> _Task requirements_
Write out the full set of records below exactly.

> _Information provided_
*****

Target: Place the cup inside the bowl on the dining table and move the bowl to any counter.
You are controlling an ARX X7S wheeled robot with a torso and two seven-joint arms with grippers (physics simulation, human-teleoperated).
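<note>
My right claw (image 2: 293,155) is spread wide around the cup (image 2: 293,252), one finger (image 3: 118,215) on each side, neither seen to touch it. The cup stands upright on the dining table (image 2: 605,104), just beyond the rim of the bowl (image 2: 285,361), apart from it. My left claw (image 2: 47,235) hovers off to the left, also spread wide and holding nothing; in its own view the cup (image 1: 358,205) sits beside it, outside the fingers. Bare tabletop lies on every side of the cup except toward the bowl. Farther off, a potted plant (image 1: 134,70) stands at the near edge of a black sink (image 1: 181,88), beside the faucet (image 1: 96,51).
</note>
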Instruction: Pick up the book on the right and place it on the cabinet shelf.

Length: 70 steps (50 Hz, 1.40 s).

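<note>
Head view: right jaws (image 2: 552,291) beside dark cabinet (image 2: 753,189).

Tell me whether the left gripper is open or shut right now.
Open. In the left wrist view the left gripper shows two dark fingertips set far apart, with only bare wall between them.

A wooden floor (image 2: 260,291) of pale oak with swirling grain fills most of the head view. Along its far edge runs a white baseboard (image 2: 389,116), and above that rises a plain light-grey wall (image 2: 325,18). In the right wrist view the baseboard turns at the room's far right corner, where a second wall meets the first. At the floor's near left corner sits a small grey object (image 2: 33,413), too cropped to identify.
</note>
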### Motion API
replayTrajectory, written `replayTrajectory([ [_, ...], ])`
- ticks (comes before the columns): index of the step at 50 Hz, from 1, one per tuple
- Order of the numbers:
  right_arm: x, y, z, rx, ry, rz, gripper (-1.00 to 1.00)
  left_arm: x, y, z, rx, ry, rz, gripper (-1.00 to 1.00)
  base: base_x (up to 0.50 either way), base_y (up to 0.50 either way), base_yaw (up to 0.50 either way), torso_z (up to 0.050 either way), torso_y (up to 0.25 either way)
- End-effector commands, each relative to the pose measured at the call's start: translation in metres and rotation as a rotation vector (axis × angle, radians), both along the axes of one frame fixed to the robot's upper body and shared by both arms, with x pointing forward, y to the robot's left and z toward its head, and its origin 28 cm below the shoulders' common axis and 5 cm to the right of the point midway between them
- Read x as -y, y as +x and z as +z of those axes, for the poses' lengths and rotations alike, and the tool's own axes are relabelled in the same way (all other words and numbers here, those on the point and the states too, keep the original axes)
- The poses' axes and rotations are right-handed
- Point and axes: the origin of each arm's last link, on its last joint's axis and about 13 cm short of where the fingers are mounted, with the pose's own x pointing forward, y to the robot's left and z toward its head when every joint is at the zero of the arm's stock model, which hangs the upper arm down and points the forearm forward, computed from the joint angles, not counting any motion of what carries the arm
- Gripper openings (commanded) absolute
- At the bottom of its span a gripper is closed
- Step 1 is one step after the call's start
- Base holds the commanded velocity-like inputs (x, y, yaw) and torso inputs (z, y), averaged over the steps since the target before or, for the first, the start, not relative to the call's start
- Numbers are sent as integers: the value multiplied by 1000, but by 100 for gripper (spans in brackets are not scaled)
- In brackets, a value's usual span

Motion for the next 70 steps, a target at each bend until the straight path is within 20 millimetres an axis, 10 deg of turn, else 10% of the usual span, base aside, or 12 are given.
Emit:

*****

> _Exercise output_
Target: Place the cup inside the bowl on the dining table and move the bowl to any counter.
You are controlling an ARX X7S wheeled robot with a torso and two seven-joint arms with grippers (physics simulation, human-teleoperated).
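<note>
My right claw (image 2: 293,155) is spread wide around the cup (image 2: 293,252), one finger (image 3: 118,215) on each side, neither seen to touch it. The cup stands upright on the dining table (image 2: 605,104), just beyond the rim of the bowl (image 2: 285,361), apart from it. My left claw (image 2: 47,235) hovers off to the left, also spread wide and holding nothing; in its own view the cup (image 1: 358,205) sits beside it, outside the fingers. Bare tabletop lies on every side of the cup except toward the bowl. Farther off, a potted plant (image 1: 134,70) stands at the near edge of a black sink (image 1: 181,88), beside the faucet (image 1: 96,51).
</note>
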Instruction: Pick up the book on the right and place it on the cabinet shelf.

Length: 70 steps (50 Hz, 1.40 s).

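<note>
Head view: right jaws (image 2: 552,291) beside dark cabinet (image 2: 753,189).

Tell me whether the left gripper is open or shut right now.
Open. In the left wrist view the left gripper shows two dark fingertips set far apart, with only bare wall between them.

A wooden floor (image 2: 260,291) of pale oak with swirling grain fills most of the head view. Along its far edge runs a white baseboard (image 2: 389,116), and above that rises a plain light-grey wall (image 2: 325,18). In the right wrist view the baseboard turns at the room's far right corner, where a second wall meets the first. At the floor's near left corner sits a small grey object (image 2: 33,413), too cropped to identify.
</note>
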### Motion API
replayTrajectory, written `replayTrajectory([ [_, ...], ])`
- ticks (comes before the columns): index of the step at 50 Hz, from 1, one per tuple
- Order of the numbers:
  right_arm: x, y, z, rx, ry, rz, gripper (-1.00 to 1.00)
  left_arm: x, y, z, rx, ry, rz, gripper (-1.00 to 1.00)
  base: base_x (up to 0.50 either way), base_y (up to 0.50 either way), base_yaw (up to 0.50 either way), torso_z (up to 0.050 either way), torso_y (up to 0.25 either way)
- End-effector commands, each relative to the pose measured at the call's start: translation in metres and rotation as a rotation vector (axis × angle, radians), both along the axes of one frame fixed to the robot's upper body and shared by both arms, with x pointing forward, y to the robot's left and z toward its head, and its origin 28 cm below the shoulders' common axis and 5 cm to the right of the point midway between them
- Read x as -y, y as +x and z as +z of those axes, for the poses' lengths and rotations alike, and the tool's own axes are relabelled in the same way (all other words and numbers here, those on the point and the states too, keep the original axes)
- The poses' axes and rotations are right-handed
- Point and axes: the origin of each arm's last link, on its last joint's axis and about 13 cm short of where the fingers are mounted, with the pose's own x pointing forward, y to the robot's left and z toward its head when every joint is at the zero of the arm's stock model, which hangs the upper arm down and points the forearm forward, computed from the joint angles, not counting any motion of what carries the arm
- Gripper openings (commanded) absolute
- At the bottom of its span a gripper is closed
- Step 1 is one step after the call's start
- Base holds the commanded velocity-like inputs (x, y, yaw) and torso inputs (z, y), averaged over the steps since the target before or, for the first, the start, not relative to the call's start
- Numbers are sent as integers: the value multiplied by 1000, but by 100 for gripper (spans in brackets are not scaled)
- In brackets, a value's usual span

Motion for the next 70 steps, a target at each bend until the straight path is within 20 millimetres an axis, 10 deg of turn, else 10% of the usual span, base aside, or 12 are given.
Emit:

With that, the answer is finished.